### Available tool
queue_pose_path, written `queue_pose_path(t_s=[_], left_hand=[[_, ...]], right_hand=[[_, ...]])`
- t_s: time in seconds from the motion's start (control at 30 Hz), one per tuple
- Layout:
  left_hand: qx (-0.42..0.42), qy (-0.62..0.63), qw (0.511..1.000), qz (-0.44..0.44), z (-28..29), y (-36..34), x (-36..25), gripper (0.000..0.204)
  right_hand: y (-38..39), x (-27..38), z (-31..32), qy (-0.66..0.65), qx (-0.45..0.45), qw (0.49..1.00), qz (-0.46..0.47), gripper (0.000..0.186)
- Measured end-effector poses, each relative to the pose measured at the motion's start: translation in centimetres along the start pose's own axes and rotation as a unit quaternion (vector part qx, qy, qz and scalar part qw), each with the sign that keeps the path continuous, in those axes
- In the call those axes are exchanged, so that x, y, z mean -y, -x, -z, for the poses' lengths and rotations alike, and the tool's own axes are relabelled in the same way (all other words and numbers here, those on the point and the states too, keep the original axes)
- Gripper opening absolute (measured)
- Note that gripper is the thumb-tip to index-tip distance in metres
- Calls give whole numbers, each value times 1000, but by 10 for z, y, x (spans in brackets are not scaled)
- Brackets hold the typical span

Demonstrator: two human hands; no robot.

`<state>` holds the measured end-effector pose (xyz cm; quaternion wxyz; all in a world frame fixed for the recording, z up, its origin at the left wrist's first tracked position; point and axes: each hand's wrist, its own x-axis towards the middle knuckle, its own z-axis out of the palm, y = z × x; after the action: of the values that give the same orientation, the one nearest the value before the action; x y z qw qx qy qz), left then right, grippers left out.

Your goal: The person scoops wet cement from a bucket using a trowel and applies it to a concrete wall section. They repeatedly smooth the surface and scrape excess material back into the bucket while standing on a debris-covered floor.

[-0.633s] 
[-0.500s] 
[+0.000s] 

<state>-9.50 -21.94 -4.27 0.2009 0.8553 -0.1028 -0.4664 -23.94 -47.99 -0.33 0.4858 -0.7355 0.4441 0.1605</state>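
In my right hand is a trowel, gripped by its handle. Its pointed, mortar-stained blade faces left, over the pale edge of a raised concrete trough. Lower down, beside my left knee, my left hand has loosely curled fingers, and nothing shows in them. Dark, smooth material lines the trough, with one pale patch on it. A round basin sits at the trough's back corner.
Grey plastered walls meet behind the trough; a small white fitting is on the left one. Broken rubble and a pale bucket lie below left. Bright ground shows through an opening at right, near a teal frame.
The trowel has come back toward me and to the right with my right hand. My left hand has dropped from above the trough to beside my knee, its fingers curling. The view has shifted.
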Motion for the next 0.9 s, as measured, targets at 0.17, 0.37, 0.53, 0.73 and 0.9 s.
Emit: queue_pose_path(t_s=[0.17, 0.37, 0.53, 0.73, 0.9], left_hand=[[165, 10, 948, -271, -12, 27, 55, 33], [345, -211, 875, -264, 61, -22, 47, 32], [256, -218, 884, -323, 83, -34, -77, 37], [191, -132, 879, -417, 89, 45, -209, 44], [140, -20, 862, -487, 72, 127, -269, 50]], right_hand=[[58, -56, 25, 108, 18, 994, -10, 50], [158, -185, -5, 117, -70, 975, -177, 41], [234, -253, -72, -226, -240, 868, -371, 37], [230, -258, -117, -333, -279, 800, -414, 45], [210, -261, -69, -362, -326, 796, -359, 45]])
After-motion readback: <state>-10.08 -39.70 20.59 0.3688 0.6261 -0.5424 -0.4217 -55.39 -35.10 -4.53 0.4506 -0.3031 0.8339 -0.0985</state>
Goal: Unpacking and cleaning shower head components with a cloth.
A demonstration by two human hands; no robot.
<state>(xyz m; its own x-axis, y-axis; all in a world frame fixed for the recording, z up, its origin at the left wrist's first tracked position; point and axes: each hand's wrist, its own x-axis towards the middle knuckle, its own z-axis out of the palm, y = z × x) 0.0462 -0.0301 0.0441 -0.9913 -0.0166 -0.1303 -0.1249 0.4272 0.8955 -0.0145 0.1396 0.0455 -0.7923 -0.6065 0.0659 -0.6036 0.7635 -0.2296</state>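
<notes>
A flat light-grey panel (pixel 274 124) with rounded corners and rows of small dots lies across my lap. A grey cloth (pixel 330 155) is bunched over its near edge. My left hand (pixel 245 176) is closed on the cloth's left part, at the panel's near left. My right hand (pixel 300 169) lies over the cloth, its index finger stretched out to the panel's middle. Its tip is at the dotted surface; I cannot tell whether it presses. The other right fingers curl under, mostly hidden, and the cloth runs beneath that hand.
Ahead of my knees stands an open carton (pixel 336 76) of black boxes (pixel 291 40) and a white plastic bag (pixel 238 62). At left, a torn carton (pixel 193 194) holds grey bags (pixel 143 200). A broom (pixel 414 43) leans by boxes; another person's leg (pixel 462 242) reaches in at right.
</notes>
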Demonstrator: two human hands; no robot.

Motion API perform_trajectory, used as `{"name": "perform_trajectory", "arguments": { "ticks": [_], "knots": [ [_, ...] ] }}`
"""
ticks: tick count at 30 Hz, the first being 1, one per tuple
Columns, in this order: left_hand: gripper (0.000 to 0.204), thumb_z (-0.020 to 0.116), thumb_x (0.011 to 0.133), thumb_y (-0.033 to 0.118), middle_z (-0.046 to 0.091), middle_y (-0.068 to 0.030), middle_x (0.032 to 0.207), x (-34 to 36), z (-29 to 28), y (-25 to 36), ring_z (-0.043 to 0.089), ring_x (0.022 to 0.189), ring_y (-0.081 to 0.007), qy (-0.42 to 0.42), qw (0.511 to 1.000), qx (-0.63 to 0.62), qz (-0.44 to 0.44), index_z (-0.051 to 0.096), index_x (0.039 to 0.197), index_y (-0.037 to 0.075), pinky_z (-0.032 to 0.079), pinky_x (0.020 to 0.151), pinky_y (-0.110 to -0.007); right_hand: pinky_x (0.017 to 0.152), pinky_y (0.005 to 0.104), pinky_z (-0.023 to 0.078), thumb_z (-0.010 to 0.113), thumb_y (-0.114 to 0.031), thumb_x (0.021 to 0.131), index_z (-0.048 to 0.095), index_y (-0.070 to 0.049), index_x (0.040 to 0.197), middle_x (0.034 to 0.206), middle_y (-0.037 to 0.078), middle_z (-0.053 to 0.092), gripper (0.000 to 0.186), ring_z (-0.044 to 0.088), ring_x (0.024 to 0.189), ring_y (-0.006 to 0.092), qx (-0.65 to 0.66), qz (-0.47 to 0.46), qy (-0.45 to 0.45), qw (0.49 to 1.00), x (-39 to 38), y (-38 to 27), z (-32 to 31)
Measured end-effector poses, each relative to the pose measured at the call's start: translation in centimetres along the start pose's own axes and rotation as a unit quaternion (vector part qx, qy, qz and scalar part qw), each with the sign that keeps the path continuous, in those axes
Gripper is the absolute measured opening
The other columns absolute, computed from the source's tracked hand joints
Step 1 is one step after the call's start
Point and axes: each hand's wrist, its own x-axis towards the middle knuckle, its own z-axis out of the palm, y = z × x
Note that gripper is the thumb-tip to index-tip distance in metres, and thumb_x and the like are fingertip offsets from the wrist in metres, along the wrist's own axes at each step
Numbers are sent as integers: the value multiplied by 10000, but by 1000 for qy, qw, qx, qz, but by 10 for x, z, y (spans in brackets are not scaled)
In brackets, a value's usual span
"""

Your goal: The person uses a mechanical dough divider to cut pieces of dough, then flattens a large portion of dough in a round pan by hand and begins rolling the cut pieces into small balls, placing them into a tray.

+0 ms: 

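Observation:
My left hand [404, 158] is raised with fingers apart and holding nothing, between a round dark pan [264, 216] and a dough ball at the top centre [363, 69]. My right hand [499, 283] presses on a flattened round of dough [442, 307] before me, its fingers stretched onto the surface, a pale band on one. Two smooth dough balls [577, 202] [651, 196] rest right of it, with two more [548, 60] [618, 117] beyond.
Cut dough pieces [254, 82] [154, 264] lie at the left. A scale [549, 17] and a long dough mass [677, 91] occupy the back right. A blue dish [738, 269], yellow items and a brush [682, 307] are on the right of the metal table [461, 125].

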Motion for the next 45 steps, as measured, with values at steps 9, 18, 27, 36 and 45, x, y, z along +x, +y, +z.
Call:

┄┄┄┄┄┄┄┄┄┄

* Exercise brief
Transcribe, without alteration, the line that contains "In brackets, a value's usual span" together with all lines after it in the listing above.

* Task solution
In brackets, a value's usual span
"""

Your goal: The person uses a mechanical dough divider to cut pieces of dough, then flattens a large portion of dough in a round pan by hand and begins rolling the cut pieces into small balls, placing them into a tray.

+0 ms: 

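Observation:
My left hand [404, 158] is raised with fingers apart and holding nothing, between a round dark pan [264, 216] and a dough ball at the top centre [363, 69]. My right hand [499, 283] presses on a flattened round of dough [442, 307] before me, its fingers stretched onto the surface, a pale band on one. Two smooth dough balls [577, 202] [651, 196] rest right of it, with two more [548, 60] [618, 117] beyond.
Cut dough pieces [254, 82] [154, 264] lie at the left. A scale [549, 17] and a long dough mass [677, 91] occupy the back right. A blue dish [738, 269], yellow items and a brush [682, 307] are on the right of the metal table [461, 125].
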
Motion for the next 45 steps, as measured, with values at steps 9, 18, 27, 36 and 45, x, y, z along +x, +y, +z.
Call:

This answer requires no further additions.